◆ **Assignment**
If a line in the entries below includes the string "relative", copy it out.

◆ **The data**
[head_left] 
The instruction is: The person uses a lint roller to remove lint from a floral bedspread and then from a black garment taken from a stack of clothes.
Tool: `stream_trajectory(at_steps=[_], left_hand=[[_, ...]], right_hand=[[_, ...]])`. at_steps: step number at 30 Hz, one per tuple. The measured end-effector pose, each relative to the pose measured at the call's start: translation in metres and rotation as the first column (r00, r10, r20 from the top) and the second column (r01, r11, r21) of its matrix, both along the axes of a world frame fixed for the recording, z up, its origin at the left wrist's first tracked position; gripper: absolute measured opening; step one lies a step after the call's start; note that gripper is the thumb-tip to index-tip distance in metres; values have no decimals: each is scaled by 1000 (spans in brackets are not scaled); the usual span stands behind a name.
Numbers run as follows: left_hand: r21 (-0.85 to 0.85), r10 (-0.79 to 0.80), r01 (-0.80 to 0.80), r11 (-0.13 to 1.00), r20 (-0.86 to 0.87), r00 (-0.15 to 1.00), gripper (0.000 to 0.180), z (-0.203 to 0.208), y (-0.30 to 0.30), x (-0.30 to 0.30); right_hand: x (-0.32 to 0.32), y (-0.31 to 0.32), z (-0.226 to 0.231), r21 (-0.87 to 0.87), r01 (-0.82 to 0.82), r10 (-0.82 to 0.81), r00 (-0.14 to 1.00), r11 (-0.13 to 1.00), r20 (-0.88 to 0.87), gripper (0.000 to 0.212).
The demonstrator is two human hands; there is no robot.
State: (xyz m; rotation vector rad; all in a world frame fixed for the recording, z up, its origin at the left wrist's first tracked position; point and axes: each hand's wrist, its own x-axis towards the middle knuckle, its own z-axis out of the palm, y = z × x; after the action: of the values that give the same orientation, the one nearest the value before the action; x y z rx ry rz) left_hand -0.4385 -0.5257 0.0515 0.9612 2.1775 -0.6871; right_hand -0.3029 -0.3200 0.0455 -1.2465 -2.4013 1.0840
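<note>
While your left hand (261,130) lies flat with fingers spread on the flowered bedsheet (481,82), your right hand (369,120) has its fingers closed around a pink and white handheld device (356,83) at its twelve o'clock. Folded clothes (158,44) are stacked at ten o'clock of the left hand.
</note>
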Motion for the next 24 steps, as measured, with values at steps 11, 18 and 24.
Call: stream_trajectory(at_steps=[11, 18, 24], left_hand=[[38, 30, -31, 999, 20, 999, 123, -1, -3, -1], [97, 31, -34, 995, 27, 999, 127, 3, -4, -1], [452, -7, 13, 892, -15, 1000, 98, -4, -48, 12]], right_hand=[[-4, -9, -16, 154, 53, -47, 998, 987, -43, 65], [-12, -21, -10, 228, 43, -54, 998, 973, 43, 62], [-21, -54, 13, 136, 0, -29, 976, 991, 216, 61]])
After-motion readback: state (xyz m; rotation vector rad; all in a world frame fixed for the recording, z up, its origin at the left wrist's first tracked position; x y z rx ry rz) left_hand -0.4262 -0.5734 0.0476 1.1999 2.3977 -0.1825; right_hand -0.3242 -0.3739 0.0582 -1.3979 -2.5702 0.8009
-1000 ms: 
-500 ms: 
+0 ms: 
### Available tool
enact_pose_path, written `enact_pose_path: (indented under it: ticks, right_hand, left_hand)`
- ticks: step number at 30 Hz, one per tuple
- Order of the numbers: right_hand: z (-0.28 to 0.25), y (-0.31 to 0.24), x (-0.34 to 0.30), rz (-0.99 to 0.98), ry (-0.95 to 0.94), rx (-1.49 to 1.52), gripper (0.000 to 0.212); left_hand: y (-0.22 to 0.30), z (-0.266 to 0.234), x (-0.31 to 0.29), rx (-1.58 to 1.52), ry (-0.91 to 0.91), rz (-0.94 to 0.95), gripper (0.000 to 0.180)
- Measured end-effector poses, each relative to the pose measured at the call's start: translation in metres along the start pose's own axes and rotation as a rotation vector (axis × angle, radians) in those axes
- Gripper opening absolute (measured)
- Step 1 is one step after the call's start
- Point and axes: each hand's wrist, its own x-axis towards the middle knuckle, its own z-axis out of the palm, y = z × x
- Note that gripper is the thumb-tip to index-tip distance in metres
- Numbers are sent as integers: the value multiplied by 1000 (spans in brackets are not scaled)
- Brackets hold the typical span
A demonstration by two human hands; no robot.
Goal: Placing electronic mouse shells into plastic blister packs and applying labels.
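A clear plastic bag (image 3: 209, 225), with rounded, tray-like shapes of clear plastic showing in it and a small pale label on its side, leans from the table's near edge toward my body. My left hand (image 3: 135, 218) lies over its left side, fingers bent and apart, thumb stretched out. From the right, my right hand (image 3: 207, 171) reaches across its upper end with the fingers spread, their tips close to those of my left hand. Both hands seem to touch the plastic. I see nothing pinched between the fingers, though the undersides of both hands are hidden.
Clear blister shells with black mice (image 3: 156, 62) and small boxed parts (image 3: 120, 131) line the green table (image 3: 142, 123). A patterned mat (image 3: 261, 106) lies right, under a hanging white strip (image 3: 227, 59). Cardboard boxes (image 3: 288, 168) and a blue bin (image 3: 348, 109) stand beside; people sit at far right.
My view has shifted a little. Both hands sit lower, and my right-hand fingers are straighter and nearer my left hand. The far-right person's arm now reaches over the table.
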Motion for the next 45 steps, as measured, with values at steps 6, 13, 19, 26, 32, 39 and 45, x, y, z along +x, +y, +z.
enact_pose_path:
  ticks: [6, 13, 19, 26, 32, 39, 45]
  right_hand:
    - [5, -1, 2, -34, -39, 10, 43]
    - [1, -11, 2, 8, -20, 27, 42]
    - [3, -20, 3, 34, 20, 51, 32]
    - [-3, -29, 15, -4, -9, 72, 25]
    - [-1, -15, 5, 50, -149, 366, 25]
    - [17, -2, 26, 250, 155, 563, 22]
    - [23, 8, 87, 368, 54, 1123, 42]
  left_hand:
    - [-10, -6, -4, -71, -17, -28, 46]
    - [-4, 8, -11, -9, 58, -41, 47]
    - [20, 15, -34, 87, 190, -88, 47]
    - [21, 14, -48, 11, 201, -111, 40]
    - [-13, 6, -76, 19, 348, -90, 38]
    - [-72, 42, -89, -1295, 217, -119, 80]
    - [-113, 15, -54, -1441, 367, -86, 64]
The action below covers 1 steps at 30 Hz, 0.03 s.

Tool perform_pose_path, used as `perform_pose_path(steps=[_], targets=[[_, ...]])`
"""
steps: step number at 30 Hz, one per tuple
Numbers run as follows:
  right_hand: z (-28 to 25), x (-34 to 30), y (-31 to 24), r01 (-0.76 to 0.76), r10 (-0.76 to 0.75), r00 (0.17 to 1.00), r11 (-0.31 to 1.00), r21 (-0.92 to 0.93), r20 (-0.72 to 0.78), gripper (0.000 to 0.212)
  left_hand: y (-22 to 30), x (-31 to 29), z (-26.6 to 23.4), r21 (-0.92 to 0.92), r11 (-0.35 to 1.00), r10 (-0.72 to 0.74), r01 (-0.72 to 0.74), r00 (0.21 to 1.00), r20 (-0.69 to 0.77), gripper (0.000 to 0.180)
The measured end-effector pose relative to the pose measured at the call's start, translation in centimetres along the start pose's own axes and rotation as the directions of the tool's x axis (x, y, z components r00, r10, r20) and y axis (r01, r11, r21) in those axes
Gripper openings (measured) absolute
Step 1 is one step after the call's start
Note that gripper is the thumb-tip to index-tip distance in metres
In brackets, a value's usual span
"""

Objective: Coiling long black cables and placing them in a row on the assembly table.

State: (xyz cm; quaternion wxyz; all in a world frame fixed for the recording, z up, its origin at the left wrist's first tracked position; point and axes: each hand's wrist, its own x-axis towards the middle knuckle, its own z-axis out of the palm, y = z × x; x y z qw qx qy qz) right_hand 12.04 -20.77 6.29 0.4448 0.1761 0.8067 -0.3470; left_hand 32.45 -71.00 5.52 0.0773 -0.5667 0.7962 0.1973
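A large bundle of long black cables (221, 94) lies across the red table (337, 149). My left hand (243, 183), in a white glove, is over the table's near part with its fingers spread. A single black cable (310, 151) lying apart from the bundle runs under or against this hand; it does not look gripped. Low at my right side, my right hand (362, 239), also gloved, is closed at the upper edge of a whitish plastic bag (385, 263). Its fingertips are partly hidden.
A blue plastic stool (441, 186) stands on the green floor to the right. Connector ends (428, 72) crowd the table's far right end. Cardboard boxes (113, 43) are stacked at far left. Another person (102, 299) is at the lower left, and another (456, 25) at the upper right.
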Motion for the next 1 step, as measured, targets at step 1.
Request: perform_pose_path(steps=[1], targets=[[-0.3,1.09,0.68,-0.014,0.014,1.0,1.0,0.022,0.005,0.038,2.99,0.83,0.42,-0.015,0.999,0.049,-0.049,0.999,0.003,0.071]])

◆ **Exercise output**
Tool: `stream_trajectory(at_steps=[_], left_hand=[[_, ...]], right_hand=[[_, ...]])`. at_steps: step number at 30 Hz, one per tuple. The measured end-effector pose, each relative to the pose measured at the call's start: translation in metres and rotation as the first column (r00, r10, r20 from the top) and the second column (r01, r11, r21) of its matrix, both along the axes of a world frame fixed for the recording, z up, its origin at the left wrist's first tracked position; gripper: absolute measured opening; step one lies a step after the call's start; note that gripper is the thumb-tip to index-tip distance in metres; values have no decimals: each is scaled by 1000 (spans in brackets are not scaled); the usual span stands behind a name.
- Measured end-effector poses, each relative to the pose measured at the call's start: translation in metres along the start pose's own axes and rotation as a rotation vector (axis × angle, radians) in those axes
The measured end-effector pose relative to the pose measured at the call's start, translation in centimetres along the start pose's own axes and rotation as the directions of the tool's x axis (x, y, z components r00, r10, r20) and y axis (r01, r11, r21) in those axes

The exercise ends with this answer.